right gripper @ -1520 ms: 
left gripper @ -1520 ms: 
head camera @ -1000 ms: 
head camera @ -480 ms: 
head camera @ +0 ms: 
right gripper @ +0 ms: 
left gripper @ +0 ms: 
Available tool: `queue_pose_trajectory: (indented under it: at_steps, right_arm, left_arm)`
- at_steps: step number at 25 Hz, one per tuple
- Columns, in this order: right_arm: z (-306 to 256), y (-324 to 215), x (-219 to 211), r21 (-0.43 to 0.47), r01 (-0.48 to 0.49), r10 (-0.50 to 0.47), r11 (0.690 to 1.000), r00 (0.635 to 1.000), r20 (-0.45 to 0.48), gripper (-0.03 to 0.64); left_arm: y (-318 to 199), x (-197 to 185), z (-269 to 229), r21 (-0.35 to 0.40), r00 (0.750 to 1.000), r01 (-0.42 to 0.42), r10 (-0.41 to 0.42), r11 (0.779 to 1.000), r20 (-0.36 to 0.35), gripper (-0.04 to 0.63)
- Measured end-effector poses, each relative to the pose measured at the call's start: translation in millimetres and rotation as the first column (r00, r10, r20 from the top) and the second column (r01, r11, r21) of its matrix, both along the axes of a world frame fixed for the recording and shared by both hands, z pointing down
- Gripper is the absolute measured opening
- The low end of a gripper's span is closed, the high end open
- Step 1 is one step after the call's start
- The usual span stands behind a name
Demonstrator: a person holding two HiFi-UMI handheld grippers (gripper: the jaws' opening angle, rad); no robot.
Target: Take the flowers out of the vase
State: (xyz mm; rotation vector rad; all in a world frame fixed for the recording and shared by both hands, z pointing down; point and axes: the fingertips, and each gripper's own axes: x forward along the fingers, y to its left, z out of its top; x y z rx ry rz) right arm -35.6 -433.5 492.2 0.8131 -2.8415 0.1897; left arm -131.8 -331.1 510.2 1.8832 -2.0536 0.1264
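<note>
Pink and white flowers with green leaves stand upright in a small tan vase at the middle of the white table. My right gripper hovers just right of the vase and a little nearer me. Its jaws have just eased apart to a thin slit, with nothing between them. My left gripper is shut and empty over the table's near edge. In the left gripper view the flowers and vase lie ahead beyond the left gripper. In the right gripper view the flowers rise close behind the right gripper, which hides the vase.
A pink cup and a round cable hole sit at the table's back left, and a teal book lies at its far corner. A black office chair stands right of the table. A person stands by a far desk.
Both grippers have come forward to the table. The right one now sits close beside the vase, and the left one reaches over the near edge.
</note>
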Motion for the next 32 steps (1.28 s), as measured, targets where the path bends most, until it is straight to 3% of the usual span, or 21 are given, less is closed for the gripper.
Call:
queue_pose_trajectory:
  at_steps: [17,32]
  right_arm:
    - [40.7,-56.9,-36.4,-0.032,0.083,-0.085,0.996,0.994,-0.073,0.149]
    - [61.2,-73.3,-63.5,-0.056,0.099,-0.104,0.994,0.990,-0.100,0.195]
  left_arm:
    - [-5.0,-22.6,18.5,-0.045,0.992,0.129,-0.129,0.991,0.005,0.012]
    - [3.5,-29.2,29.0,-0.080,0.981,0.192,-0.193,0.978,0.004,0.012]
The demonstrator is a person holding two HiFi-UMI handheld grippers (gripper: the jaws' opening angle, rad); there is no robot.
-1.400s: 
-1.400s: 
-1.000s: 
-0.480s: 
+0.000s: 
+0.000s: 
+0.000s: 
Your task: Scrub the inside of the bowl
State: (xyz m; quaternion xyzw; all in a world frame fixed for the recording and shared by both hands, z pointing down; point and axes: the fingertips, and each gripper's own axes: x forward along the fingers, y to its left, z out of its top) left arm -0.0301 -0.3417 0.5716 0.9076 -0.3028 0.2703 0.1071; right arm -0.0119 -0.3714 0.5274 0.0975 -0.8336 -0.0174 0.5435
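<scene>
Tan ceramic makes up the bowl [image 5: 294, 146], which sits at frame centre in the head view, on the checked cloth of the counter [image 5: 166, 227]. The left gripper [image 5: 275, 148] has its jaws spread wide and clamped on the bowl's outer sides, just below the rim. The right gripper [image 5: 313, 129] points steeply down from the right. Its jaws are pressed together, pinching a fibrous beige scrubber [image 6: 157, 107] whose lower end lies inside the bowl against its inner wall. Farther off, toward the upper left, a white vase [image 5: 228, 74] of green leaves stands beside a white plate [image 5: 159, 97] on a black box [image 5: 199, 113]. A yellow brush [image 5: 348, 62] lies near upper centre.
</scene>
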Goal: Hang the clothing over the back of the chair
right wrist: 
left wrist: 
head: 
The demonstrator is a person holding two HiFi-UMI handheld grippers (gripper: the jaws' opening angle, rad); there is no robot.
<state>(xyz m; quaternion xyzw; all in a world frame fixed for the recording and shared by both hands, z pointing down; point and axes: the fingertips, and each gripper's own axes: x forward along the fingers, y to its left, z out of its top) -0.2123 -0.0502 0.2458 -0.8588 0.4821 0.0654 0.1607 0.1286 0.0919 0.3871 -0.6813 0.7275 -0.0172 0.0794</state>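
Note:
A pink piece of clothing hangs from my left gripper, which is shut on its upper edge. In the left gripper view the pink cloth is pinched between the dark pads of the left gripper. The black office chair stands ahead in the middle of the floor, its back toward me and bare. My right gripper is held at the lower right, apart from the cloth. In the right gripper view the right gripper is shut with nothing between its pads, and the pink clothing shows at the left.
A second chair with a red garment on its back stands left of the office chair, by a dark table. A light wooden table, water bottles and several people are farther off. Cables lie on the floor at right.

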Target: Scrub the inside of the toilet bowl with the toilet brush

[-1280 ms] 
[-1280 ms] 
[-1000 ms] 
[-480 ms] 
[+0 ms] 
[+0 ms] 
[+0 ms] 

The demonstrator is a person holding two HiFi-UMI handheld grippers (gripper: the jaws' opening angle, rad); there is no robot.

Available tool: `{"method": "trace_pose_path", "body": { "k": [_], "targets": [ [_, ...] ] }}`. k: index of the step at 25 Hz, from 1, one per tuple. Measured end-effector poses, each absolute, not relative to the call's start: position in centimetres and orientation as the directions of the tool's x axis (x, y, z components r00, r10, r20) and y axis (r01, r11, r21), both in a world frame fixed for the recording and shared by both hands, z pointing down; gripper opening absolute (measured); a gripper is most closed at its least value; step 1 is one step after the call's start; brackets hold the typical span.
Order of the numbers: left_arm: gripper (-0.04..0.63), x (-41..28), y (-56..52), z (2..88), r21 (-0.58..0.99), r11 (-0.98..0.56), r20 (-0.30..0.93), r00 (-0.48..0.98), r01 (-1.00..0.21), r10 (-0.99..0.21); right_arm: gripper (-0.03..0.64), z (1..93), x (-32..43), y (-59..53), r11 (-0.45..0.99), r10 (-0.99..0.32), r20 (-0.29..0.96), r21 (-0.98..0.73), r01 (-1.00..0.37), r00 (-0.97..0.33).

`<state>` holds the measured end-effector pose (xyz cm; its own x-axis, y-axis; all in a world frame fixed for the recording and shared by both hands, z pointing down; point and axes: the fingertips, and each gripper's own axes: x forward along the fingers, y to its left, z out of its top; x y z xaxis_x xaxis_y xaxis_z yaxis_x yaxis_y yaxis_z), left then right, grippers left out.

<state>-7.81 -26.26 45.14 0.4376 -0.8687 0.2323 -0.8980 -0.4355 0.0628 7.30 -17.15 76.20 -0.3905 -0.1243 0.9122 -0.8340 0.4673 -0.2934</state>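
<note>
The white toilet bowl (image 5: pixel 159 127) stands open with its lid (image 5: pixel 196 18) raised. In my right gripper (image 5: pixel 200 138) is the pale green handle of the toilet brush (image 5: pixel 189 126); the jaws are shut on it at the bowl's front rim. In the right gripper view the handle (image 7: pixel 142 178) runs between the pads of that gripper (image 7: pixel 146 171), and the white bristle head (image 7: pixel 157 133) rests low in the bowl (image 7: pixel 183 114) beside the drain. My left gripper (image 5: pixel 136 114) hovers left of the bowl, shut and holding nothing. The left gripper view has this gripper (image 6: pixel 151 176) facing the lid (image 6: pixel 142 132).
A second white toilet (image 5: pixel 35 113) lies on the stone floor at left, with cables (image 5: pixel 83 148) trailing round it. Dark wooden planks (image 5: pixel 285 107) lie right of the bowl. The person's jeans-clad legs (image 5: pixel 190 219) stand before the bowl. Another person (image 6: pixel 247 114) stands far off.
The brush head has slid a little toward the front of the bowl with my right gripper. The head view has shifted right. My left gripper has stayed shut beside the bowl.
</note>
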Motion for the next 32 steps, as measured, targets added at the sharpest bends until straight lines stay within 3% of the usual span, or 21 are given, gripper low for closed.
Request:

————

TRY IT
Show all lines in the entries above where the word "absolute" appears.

ANSWER SPACE
- Gripper is the absolute measured opening
Available tool: `{"method": "trace_pose_path", "body": { "k": [_], "targets": [ [_, ...] ] }}`. k: index of the step at 25 Hz, from 1, one per tuple. Measured end-effector poses, each absolute, not relative to the call's start: position in centimetres and orientation as the directions of the tool's x axis (x, y, z components r00, r10, r20) and y axis (r01, r11, r21), both in a world frame fixed for the recording and shared by both hands, z pointing down; gripper opening absolute (measured); a gripper is most closed at its least value; step 1 is one step after the call's start; brackets hold the typical span.

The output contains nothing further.